Alimentos básicos ficaram 50,7% mais caros em cinco anos

O fortalezense teve seu poder de compra diminuído nos últimos cinco anos. Isso porque houve alta de preços de alimentos básicos bem acima da inflação e também sobre o rendimento do salário mínimo em igual período. O valor dos 12 produtos que compõem a cesta básica subiu 50,75%, saindo de R$ 287,19 em julho de 2014 para R$ 432,96 no último mês. Manteiga, tomate, banana e feijão foram os principais vilões, conforme os dados do Departamento Intersindical de Estatística e Estudos Socioeconômicos (Dieese).

Para dar uma noção do impacto deste aumento, a inflação medida pelo Instituto Brasileiro de Geografia e Estatística (IBGE) no período foi de 34,84%, segundo o relatório do Índice Nacional de Preços ao Consumidor (INPC), que detalha de forma mais objetiva o peso dos alimentos no bolso da população que ganha até cinco salários mínimos. Os valores inflacionados da Capital são maiores que a média nacional de 33,6%, considerando igual base de comparação temporal.

O INPC mais atual ainda revela que o item alimentação e bebidas, com 36%, foi o que mais pesou no orçamento dos fortalezenses. O economista e supervisor técnico do Dieese no Ceará, Reginaldo Aguiar, explica que, a cada ano que passa, o impacto vem crescendo, “neutralizando qualquer ganho real que possa ser oferecido à população com o reajuste do salário mínimo”.

Entre 2014, quando o salário mínimo era de R$ 724 até hoje, com os atuais R$ 998, a alta acumulada do valor chegou a 37,8%. Abaixo do crescimento da cesta básica.

O supervisor técnico do Dieese no Ceará acrescenta que Fortaleza é uma das capitais em que o orçamento das famílias mais é afetado pelo encarecimento dos alimentos, com peso de 47,16% em julho. No Nordeste, a Capital costumeiramente tem a cesta mais cara, mesmo com um dos níveis médios de renda mais baixos do País.

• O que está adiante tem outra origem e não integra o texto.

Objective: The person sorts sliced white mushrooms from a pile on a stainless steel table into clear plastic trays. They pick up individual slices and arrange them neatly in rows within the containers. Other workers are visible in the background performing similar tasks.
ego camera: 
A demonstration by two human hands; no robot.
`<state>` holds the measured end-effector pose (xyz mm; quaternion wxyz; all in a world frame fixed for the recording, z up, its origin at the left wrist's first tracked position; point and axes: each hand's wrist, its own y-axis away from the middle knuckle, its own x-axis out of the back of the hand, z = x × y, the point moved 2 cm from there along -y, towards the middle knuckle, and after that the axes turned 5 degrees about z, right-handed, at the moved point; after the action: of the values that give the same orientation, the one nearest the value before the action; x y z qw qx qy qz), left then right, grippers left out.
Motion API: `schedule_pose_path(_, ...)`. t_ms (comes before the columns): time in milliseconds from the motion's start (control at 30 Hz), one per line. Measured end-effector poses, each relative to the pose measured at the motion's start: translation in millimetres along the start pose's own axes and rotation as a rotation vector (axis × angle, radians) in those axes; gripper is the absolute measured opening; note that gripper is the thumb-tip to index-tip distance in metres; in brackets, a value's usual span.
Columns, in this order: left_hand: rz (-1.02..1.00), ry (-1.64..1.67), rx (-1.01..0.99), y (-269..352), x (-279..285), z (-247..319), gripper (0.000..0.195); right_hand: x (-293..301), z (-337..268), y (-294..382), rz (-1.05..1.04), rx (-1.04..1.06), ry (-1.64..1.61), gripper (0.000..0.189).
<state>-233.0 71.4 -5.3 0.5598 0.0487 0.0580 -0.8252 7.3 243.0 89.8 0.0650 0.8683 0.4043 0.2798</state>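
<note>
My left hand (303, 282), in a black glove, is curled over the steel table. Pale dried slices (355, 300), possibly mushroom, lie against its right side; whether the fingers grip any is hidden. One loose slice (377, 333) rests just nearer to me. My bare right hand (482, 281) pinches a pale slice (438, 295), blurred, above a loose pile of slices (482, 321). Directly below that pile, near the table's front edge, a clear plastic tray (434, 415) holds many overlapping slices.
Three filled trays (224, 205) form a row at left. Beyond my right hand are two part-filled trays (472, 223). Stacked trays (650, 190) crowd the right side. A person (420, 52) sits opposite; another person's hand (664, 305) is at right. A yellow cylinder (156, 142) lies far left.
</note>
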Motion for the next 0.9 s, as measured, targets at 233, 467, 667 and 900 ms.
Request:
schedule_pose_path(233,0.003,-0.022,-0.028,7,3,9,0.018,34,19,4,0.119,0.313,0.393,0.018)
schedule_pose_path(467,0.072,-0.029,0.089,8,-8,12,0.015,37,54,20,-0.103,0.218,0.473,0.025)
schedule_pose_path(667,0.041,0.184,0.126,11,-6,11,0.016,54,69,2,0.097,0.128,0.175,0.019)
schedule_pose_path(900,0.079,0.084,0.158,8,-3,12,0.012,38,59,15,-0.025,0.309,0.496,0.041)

Além disso, essa renda menor, quando é corroída com gastos em alimentação, inibe o mercado, pois sobra menos dinheiro para comprar roupas, ir a um restaurante, despesas médicas, investimentos.

Conforme Raimundo Eduardo Silveira Fontenele, doutor em Ciências Econômicas pela Université de Paris XIII e professor do Programa de Pós-Graduação em Administração e Controladoria da Universidade Federal do Ceará (PPAC-UFC), o prejuízo é mais sentido pelos consumidores mais pobres.

“O aumento de preços dos itens da cesta básica, além da queda da renda agregada por causa do desemprego elevado, atenua mais ainda o problema para o bolso dos consumidores”. Leia mais na página 11

Vilões

Os produtos com os principais aumentos de 2014 a 2019 foram: manteiga ( 115%); tomate (71%); banana (67%); feijão (58%); pão (45%); leite (40%). O que menos cresceu foi o óleo (14%).

Importação

O que também contribui para aumentar o preço de alguns produtos é a necessidade de importá-los de outras regiões, caso da carne, da soja, do óleo vegetal, que vêm do Centro-Oeste e Sudeste.